Le projet Convergence devait être un levier de modernisation pour le CEA. Il est devenu un révélateur : celui des tensions entre ambition technologique et réalité humaine. Pour la CFE-CGC Grenoble, ce chantier n’est pas seulement une refonte informatique — c’est un test grandeur nature du dialogue social au sein de l’établissement.
Une transformation à double tranchant
Depuis son lancement, le projet Convergence s’est imposé comme un symbole de la modernisation du CEA. Les intentions affichées sont légitimes : harmoniser les pratiques, fiabiliser les données, rendre les processus plus efficaces. Mais à mesure que la mise en œuvre progresse, les effets secondaires se font sentir : surcharge de travail, perte de sens, désorganisation temporaire et inquiétude face à la centralisation des décisions.
Le rapport d’expertise du CSE Grenoble ne remet pas en cause la nécessité du projet, mais il pointe une question essentielle : comment conduire un changement aussi massif sans fragiliser les équipes ? La technologie ne peut être qu’un outil, jamais une fin.
Des alertes précises, des réponses encore floues
L’expertise a mis en évidence plusieurs signaux faibles : surcharge ponctuelle avant la bascule, intensification durable du travail, et perte d’autonomie dans certains métiers. Ces alertes ne sont pas nouvelles, mais elles deviennent critiques dans un contexte de transformation globale.
Les réponses de la direction, souvent centrées sur l’aspect technique, restent insuffisantes. Former ne suffit pas, il faut accompagner. Moderniser ne suffit pas, il faut expliquer. Le dialogue social ne peut pas se limiter à valider les décisions après coup : il doit permettre de les co-construire.
Un besoin urgent de rétablir la confiance
Convergence a mis en lumière une fracture grandissante entre le siège et les sites. Les personnels de Grenoble expriment une lassitude face à un pilotage perçu comme descendant, parfois opaque. Les promesses d’écoute se heurtent à des délais, des circuits décisionnels longs, et une communication trop tardive.
Pourtant, les salariés restent profondément attachés à la mission du CEA et à ses valeurs de service public. Leur engagement est intact, mais il a besoin d’être reconnu. Rétablir la confiance passe par des actes : transparence, concertation et respect des rythmes humains.

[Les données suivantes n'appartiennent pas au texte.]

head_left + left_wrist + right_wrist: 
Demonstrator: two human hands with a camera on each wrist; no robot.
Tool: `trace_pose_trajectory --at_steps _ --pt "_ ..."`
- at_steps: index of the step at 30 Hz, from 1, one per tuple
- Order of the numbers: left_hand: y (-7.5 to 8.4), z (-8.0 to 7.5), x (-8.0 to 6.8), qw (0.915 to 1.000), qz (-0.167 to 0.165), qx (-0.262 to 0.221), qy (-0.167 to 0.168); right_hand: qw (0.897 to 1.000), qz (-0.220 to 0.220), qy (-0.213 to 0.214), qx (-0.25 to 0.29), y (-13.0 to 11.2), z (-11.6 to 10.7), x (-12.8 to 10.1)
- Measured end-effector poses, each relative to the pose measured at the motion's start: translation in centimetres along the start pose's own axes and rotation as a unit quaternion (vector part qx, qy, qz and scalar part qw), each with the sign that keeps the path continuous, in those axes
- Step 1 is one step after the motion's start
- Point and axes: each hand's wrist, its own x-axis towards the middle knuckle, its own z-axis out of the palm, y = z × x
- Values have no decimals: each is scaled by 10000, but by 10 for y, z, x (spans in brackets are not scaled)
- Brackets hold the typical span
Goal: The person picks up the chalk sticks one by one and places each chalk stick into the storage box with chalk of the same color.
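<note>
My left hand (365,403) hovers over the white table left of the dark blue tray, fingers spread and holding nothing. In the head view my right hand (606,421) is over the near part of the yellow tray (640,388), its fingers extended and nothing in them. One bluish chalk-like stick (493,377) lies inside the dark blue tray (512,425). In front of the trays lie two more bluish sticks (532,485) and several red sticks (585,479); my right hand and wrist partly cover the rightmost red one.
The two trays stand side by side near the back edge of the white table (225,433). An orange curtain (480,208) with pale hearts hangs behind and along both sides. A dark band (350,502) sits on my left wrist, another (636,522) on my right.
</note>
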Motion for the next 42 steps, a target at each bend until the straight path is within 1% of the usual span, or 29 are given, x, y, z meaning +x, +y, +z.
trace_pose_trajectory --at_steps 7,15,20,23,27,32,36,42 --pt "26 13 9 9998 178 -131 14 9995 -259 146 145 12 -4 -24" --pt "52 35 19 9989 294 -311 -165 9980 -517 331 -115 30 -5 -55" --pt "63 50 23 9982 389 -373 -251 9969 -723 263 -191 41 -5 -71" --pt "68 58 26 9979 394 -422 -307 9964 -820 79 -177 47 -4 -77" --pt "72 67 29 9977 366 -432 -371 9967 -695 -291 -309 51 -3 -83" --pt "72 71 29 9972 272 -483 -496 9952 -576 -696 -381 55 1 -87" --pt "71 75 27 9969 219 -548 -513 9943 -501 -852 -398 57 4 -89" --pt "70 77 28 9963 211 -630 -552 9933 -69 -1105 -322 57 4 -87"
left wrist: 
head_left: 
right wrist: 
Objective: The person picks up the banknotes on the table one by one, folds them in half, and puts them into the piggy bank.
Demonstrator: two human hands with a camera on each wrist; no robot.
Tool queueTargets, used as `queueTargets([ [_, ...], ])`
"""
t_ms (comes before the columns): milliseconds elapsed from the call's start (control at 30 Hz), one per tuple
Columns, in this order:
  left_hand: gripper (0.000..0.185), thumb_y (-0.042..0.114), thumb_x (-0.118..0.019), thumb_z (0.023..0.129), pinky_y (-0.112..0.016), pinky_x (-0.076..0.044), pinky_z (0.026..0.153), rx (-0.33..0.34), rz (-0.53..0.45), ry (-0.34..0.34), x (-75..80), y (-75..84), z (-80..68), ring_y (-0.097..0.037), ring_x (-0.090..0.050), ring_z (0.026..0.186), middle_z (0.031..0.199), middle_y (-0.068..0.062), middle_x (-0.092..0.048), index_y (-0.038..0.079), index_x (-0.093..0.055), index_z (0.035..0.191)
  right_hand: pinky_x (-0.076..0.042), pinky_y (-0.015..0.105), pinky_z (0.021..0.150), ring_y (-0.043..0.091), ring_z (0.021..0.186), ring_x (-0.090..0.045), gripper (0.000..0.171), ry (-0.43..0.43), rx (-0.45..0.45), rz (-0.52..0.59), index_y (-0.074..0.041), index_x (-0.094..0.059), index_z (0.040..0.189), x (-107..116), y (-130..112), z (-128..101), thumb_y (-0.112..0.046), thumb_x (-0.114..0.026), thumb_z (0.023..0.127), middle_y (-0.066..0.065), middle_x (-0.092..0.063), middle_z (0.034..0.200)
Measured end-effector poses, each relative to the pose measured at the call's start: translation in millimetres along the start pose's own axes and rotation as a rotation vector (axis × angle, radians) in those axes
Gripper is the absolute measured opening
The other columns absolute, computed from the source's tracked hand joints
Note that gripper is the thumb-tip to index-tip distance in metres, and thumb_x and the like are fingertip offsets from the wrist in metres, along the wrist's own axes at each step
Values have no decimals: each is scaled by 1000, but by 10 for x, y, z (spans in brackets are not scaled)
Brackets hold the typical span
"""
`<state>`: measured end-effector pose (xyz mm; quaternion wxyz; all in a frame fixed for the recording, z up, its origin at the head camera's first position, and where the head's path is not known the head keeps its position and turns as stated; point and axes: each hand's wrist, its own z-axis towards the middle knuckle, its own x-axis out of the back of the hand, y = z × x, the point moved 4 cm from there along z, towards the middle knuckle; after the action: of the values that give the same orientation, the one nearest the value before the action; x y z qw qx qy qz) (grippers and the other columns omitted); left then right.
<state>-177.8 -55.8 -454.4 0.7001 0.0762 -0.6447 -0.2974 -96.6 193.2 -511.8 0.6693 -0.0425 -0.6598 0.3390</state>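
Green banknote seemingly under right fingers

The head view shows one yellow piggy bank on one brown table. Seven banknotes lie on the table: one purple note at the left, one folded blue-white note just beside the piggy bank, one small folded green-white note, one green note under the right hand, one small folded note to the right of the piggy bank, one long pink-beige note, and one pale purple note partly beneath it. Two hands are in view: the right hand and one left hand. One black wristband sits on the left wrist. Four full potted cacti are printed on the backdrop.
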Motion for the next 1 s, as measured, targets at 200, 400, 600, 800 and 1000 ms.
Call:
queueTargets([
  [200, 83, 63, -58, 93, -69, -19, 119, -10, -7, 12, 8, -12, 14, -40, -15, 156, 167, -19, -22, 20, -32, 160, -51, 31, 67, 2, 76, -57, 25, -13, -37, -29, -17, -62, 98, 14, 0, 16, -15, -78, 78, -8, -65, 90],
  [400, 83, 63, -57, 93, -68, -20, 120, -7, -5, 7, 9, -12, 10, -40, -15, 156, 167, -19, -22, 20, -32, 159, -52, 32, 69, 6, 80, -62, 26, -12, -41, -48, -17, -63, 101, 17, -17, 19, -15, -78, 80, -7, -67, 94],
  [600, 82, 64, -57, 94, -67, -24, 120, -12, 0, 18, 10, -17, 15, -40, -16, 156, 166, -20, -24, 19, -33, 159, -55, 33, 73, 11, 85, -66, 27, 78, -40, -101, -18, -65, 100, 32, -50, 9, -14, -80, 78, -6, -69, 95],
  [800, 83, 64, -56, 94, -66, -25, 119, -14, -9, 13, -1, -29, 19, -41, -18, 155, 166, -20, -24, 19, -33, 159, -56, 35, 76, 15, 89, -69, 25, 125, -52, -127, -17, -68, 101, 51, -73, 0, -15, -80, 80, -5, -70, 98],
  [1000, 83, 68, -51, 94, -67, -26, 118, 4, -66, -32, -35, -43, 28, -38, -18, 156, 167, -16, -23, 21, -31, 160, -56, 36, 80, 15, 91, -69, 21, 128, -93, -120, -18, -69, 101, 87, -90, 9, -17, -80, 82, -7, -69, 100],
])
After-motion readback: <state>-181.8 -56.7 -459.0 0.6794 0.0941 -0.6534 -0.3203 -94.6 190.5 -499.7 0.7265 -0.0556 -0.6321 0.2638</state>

Le dialogue social, clé d’une transition réussie
Un projet comme Convergence est un test grandeur nature pour le dialogue social. Il exige une coordination constante entre directions, représentants du personnel et experts du terrain. Le rapport recommande la création de dispositifs pérennes de suivi et d’évaluation après le déploiement, afin de mesurer les effets réels du changement sur la santé, la charge et la motivation.
La CFE-CGC partage pleinement cette vision : la réussite du projet dépendra moins du code informatique que du code social. La modernisation du CEA doit être collective, transparente et respectueuse de ceux qui en font la force.
Convergence : une opportunité à ne pas gâcher
Convergence peut être une réussite, à condition que le CEA en tire les bonnes leçons. C’est une occasion de repenser la manière dont l’établissement conduit ses projets, de replacer l’humain au centre de la performance. L’innovation ne se mesure pas seulement à la puissance des outils, mais à la capacité d’une organisation à donner du sens et de la stabilité à ses agents.
En somme, ce projet peut devenir un catalyseur de progrès collectif — ou, au contraire, un exemple de modernisation déshumanisée. Tout dépendra de la volonté de la direction à faire du dialogue social un véritable levier, et non une formalité.
Position CFE-CGC Grenoble
La CFE-CGC Grenoble considère le projet Convergence comme un tournant pour le CEA. Il peut incarner une réussite collective si la direction accepte de revoir sa méthode. Nous formulons les propositions suivantes :
• Créer un comité de suivi post-bascule, associant représentants du personnel, agents et experts ;
• Garantir une transparence totale sur les arbitrages et les impacts humains ;
• Mettre en place un plan de prévention des risques psychosociaux durable et transversal ;
• Redonner de l’autonomie aux sites dans la gestion opérationnelle du changement.
La CFE-CGC Grenoble défendra une vision constructive : celle d’un CEA moderne, performant, mais aussi juste et humain. Le dialogue social n’est pas une contrainte : c’est la condition de la réussite collective.